On the fiftieth anniversary of Gettier’s famous paper, Fred Dretske explains what we should have learned from it. This article appears in Issue 61 of The Philosophers’ Magazine. Please support TPM by subscribing.
This is the golden – the fiftieth – anniversary of Edmund Gettier’s remarkable paper on why knowledge isn’t justified true belief. It seems like an appropriate time, therefore, to evaluate what we have learned – or should have learned – from his elegant counterexamples.
Gettier’s paper had a tremendous impact on contemporary epistemology. Measured in terms of impact per page his three-page paper (yes, only three pages) rates among the most influential of twentieth-century essays in philosophy. Prior to Gettier it was more or less assumed (without explicit defence) that knowledge, knowing that some proposition P was true (when it was in fact true), was to be distinguished from mere belief (opinion) that it was true, by one’s justification, evidence, or reasons for believing it true. I could believe – truly believe – that my horse would win the third race without knowing it would win. To know it would win I need more – some reason, evidence or justification (the race is fixed?) that would promote my true belief to the status of knowledge. Gettier produced examples to show that this simple equation of knowledge (K) with justified true belief (JTB) was too simplistic. His examples triggered a widespread search for a more satisfactory account of knowledge.
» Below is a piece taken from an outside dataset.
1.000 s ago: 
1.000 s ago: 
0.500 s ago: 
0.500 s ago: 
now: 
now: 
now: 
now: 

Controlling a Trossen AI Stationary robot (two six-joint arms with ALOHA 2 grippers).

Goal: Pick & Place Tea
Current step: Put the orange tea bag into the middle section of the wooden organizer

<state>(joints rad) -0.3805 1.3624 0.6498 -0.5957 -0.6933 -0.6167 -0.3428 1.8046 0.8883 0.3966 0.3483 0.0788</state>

Gettier’s counterexamples are constructed on the basis of two assumptions about justification, both of which were (at the time he made them) entirely uncontentious. The first of these was that:
1: The justification one needs to know that P is true is a justification one can have for a false proposition.
Almost all philosophers who aren’t sceptics accept 1 without hesitation. After all, if one can, as we all believe we can – sometimes at least – come to know (just by looking) that there are bananas in the fruit bowl and (by glancing at the fuel gauge) fuel in the automobile tank, then given the existence of wax bananas and defective gauges, the justification, the kind of evidence, needed to know is clearly less than conclusive. It is something one can have for a false proposition.
Nonetheless, despite the overwhelming appeal of 1, accepting it lands one in the epistemological soup. Well, almost in the soup. The added push is supplied by Gettier’s second assumption:
2: If you are justified in believing P, and you know that P entails Q and accept Q as a result, you are justified in believing Q.
The idea behind 2, of course, is that one does not lose justification by performing deductive inferences one knows to be valid. If you have reasons to believe P is true, and you know P can’t be true unless Q is true, then you have equally good reasons to believe Q is true. It is difficult to see how 2 could be false if logic is to be regarded as a useful tool for expanding one’s corpus of rationally held beliefs.
But, alas, accepting both 1 and 2 lands you in deep trouble. Gettier explains why. Suppose you are justified (to a degree needed for knowledge) in believing a false proposition F– that, say, Tom lives in San Francisco. Letters, telephone calls, and a recent visit have convinced you of this. If asked, you would say you know where he lives. Nonetheless, despite your justification, F is false. He lives in Los Angeles. Gettier 1 tells us this can happen. Realising that if Tom lives in San Francisco he must live in California you, quite naturally, also believe he lives in California. You now (via 2) have a justified true belief in the proposition that he lives in California. Yet, because your belief in this proposition is reached by such defective means (via the false belief that he lives in San Francisco), you don’t know he lives in California. So knowledge is not justified true belief. K ≠ JTB. It is something more. Or something different.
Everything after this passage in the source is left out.